The gun went off and we were off! I was cautious to stick to the plan of 8 min miles for the first 5k (25 minutes) and then cranking up the speed for the second half at 7:44 minute miles or faster. Consciously slowing yourself down in a race is hard, especially when you have the adrenalin and energy stored inside you. It also doesn’t help that since March, I have not raced in anything but 5ks where the strategy of going out fast and hard usually nets positive results. The volume of people made it tricky to pace correctly and I ended up having to take some early corners wide, slowing me down further.
The pace settled down a little after Cardiff Castle, though I was still noticeably faster than most people around me, overtaking constantly and never being overtaken. We entered the first park section of the course (roughly half way), which granted us some shade from the sun and our only water stop on the route. I took a bottle and had a few sips and then poured the rest of the water over my head to cool me down. The chill of the water certainly woke me up and I was surprised I did not feel the need to take on much liquid. I noticed a guy running barefoot and had a quick chat with him to wish him well, helping to take some of the monotony away. As we passed the halfway point, I upped the pace as planned but decided to increase it to a comfortably hard pace. I was still overtaking people all over the place and nobody seemed to be running alongside me. On the return to the finish area, I felt I had to concentrate more to maintain pace and form and started picking runners in the distance to catch up to. We then turned into another park, which caught me off guard and the pace had definitely increased again, with runners around me remaining more constant than before. Continuing to overtake, we finally reached the home stretch where Lis and Iain were waiting. I fired off a few Mobots and they actually managed to get some good photos of me!
The finish line felt like it was miles away, despite only being 200m or so. I was running at full pelt by this stage, registering immediate paces of around 6:10 per mile. Crossing the line, I had to collapse and sit down for a few minutes next to the barriers and crowds to collect myself. Checking my finish time, I was elated to find I had not only met my minimum budgeted time of 49 minutes, but I had blown it wide open by finishing in 46:41. Returning to Lis and Iain, I shared my good news with them and ran back towards the final corner to wait for Elsa to cross whilst cheering plenty of other runners on. Notable mention goes to Mr and Mrs Potato Head, running as part of the Toy Story team who I cheered out to, only to reply back to me with “I’m mashed!”

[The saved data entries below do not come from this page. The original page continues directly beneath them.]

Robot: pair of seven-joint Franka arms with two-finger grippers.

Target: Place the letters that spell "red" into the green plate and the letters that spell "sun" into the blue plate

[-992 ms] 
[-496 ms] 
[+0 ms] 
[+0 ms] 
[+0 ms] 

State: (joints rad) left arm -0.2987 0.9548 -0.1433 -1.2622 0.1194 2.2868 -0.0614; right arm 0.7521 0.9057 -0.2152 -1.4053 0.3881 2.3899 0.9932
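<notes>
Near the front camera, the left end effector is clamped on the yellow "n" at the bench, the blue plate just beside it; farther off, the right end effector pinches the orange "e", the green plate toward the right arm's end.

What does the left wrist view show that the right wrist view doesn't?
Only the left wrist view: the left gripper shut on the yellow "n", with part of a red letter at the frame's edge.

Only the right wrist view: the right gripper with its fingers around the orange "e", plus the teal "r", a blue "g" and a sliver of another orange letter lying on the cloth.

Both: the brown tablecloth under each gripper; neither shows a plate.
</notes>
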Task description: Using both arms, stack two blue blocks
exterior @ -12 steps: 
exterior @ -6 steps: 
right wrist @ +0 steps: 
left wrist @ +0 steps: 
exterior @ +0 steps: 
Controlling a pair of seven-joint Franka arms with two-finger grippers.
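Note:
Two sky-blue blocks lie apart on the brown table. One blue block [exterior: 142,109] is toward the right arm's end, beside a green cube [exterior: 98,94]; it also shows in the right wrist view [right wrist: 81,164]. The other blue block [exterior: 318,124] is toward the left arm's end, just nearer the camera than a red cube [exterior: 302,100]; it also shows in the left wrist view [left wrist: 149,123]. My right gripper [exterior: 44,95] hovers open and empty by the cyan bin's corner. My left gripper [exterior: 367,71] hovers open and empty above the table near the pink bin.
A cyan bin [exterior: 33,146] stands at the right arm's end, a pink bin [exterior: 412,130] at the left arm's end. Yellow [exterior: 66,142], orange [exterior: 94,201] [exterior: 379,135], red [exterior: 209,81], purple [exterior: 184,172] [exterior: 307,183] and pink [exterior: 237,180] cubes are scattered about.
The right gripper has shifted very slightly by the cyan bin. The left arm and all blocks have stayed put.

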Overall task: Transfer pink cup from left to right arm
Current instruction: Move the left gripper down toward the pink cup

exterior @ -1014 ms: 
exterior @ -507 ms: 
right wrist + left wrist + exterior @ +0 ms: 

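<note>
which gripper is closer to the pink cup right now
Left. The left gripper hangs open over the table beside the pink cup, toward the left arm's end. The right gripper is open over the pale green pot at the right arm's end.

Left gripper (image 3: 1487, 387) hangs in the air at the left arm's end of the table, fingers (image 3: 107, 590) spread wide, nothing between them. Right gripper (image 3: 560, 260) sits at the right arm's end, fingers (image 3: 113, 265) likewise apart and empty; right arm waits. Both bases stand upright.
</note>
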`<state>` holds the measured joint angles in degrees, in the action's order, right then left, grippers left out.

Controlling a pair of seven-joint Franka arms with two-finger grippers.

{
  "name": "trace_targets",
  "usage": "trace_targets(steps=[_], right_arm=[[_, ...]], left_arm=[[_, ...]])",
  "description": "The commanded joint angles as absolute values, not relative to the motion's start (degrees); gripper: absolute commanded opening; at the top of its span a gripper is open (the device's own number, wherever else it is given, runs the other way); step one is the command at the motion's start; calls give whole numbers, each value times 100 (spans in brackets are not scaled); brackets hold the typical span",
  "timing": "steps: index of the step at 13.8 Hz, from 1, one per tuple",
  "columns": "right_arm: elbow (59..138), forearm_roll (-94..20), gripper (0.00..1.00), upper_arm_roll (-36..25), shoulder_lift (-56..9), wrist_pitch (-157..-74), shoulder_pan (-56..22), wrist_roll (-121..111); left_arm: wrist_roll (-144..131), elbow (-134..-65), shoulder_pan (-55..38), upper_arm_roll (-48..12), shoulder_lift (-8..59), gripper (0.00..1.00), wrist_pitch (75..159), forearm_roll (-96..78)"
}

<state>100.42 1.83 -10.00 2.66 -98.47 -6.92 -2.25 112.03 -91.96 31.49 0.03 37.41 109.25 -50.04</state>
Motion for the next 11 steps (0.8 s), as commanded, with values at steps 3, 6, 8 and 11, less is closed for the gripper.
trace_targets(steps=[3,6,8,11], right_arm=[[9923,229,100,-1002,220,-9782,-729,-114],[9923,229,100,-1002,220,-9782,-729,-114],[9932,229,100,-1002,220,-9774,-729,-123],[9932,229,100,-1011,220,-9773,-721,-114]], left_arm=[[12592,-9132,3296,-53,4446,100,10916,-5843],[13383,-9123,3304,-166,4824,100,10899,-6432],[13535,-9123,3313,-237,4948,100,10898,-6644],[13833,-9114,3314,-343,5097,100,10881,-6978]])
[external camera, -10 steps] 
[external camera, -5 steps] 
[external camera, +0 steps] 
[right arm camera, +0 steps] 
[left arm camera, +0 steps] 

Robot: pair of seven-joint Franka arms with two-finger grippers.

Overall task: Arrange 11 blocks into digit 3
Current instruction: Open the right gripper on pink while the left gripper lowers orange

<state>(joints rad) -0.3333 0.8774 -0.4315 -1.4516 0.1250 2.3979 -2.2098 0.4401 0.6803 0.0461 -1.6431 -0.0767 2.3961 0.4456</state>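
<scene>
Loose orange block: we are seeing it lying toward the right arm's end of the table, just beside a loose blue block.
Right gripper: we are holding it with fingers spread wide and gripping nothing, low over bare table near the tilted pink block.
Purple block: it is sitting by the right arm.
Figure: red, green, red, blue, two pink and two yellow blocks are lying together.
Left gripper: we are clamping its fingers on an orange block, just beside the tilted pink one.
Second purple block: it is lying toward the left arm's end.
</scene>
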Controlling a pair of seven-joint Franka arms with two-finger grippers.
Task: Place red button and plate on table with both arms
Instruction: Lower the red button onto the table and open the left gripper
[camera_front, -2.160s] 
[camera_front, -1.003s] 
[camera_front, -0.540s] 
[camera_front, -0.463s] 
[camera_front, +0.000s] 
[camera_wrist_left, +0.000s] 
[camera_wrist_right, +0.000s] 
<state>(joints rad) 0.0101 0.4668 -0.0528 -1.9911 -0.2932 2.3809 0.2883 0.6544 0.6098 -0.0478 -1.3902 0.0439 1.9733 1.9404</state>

Elsa finally showed up and I ran with her, convincing her to steadily pick up the pace, stage by stage until we were within spitting distance of the finish where we fully opened up the throttle. Sadly, Elsa missed her PB by a minute or so and this would have been too much to reclaim by the end of the race.
A well-deserved finishers’ breakfast was had by all, followed by a debrief back at the farm. In a moment of madness, I decided to register to run in the Bath Half Marathon. I had full intentions of running the Silverstone half marathon again, though due to popular request, Lis would rather I raced a different spring half marathon, not only for experience for me but also for her as a spectator. Bath is one that I’ve always wanted to race and features an interesting course where it’s two laps, though prone to overcrowding for the runners that finish within peak time. I’m surprised by how expensive Bath is, costing £41 per entry if you don’t belong to an athletics club, coupled with an overnight stay and travel to get there and back. I’m looking forward to the event, though I wonder whether I should aim to PB it or approach it with caution in light of the London Marathon.